<>What is Big Data?
Big data is a field that treats ways to analyze, systematically extract information from, or otherwise deal with data sets that are too large or complex to be dealt with by traditional data-processing application software.
Big Data is also data but with a huge size. Big Data is a term used to describe a collection of data that is huge in volume and yet growing exponentially with time. In short such data is so large and complex that none of the traditional data management tools are able to store it or process it efficiently.A big data is a problem in which we have limited size (terrabyte or peta byte) of storage or resource but due to increase in technologies we are getting more and more data(of size in peta byte or yotta byte) and as we are getting more data so it is raising a problem of insufficient storage so we can say that data is business but big data is problem for the world.
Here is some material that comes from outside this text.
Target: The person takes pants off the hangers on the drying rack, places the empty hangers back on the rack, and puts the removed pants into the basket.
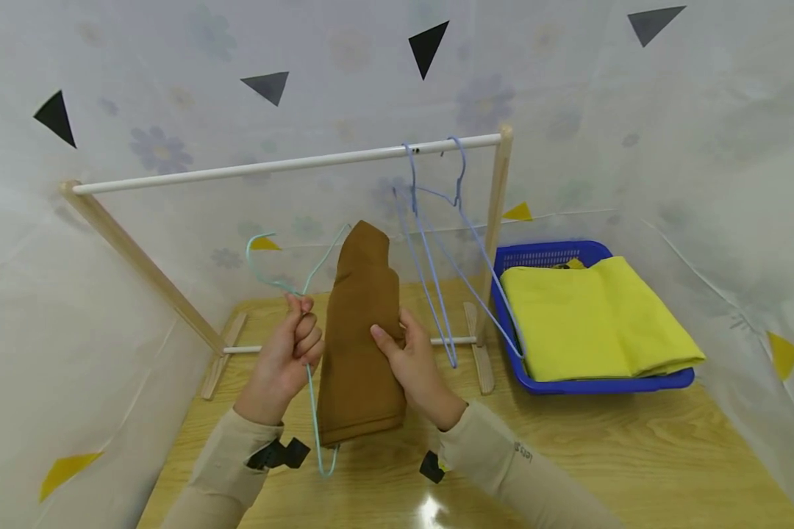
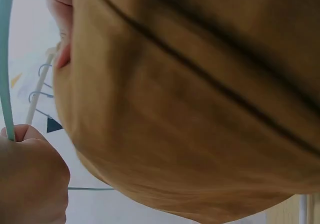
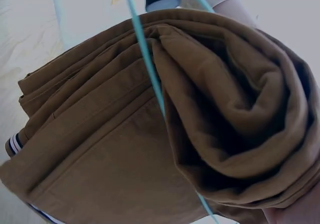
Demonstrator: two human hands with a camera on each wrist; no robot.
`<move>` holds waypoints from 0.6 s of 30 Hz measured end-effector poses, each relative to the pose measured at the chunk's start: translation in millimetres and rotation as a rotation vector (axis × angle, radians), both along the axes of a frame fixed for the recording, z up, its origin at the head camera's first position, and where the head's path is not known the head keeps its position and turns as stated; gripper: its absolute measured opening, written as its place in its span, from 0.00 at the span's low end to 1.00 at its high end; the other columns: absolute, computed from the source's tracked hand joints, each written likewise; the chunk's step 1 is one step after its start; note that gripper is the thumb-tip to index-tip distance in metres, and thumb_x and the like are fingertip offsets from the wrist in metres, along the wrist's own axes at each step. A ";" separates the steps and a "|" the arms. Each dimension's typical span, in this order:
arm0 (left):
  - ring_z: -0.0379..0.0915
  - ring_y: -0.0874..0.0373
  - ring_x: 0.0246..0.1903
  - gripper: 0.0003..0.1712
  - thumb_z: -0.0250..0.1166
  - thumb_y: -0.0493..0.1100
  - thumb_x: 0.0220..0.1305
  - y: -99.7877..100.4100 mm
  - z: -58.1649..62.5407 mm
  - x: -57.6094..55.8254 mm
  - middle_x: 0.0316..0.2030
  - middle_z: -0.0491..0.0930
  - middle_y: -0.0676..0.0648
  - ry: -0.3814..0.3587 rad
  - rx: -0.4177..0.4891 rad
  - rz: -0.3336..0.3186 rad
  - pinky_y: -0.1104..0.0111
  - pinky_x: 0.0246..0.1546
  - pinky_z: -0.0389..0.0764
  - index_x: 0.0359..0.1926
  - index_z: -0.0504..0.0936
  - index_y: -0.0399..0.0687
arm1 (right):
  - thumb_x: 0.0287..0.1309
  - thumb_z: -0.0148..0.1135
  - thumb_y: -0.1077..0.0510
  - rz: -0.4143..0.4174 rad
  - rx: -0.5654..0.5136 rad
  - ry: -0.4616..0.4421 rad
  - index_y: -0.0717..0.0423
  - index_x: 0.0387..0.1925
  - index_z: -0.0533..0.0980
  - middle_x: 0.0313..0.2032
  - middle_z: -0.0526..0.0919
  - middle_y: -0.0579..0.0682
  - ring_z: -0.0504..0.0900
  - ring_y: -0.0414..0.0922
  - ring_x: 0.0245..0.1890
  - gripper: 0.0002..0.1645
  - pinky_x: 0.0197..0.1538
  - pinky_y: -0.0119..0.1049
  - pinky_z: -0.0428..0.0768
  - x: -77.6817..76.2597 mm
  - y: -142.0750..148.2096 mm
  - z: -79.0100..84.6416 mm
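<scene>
My left hand grips a light teal wire hanger just below its hook, with the fingers curled round the wire. Folded brown cloth hangs over the hanger's bar, to the right of that hand. My right hand holds the cloth by its right edge, thumb on the near face and the fingers behind it. In the right wrist view the teal wire passes across the thick folded layers of the brown cloth. The left wrist view is mostly filled by the brown cloth, beside the left hand.
A rack with a white rail and wooden posts stands behind the hands. Two blue hangers hang at its right end. On the wooden table, a blue basket at the right holds folded yellow cloth.
</scene>
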State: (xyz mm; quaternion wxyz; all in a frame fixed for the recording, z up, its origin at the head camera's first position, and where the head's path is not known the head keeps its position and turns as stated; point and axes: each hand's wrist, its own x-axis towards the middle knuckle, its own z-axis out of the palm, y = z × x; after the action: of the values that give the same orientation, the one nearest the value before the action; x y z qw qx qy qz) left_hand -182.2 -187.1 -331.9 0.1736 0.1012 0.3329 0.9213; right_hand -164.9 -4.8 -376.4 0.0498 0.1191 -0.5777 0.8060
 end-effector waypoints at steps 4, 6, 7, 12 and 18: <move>0.29 0.64 0.13 0.24 0.37 0.59 0.70 0.3 -3.5 -0.2 0.16 0.40 0.55 -0.003 -0.019 -0.003 0.75 0.14 0.37 0.30 0.69 0.50 | 0.65 0.57 0.66 0.002 0.012 0.037 0.66 0.52 0.70 0.40 0.82 0.64 0.84 0.45 0.33 0.15 0.36 0.40 0.83 3.7 2.7 7.7; 0.29 0.64 0.13 0.24 0.36 0.59 0.70 0.1 -6.1 -0.9 0.16 0.40 0.54 -0.020 -0.021 -0.011 0.75 0.14 0.36 0.30 0.69 0.49 | 0.65 0.57 0.66 0.002 0.012 0.049 0.67 0.52 0.70 0.40 0.82 0.65 0.84 0.45 0.33 0.15 0.36 0.40 0.83 4.8 4.1 11.0; 0.29 0.64 0.13 0.24 0.36 0.59 0.70 0.0 -7.5 -1.2 0.16 0.40 0.54 -0.030 -0.022 -0.012 0.75 0.14 0.36 0.30 0.69 0.49 | 0.65 0.57 0.66 0.002 0.011 0.054 0.67 0.52 0.70 0.40 0.82 0.66 0.84 0.45 0.33 0.16 0.36 0.40 0.83 5.4 5.0 12.9; 0.29 0.65 0.14 0.23 0.39 0.59 0.69 -1.5 -14.0 -3.1 0.16 0.40 0.55 -0.084 -0.003 -0.009 0.76 0.13 0.35 0.29 0.69 0.49 | 0.65 0.57 0.67 0.008 0.043 0.082 0.68 0.50 0.69 0.41 0.81 0.68 0.84 0.47 0.33 0.14 0.36 0.39 0.83 6.8 9.5 19.5; 0.29 0.65 0.14 0.23 0.40 0.59 0.70 -4.9 -21.1 -3.3 0.16 0.40 0.55 -0.105 -0.011 0.000 0.76 0.13 0.38 0.30 0.69 0.49 | 0.65 0.57 0.67 0.000 0.071 0.118 0.68 0.49 0.69 0.42 0.80 0.66 0.84 0.51 0.35 0.13 0.36 0.42 0.84 9.9 15.1 28.5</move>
State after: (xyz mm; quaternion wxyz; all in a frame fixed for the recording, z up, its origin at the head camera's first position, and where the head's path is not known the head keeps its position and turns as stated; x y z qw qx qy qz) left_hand -185.5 -191.9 -353.1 0.1912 0.0517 0.3282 0.9236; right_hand -155.0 10.3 -347.8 0.0796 0.1680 -0.6018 0.7767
Problems due to Big Data:-
i) Volume — The name Big Data itself is related to a size which is enormous. Size of data plays a very crucial role in determining value out of data. Also, whether a particular data can actually be considered as a Big Data or not, is dependent upon the volume of data. Hence, ‘Volume’ is one characteristic which needs to be considered while dealing with Big Data.
ii) Velocity — The term ‘velocity’ refers to the speed of generation of data. How fast the data is generated and processed to meet the demands, determines real potential in the data.Big Data Velocity deals with the speed at which data flows in from sources like business processes, application logs, networks, and social media sites, sensors, Mobile devices, etc. The flow of data is massive and continuous.
iii) Variety — The next aspect of Big Data is its variety.Variety refers to heterogeneous sources and the nature of data, both structured and unstructured. During earlier days, spreadsheets and databases were the only sources of data considered by most of the application.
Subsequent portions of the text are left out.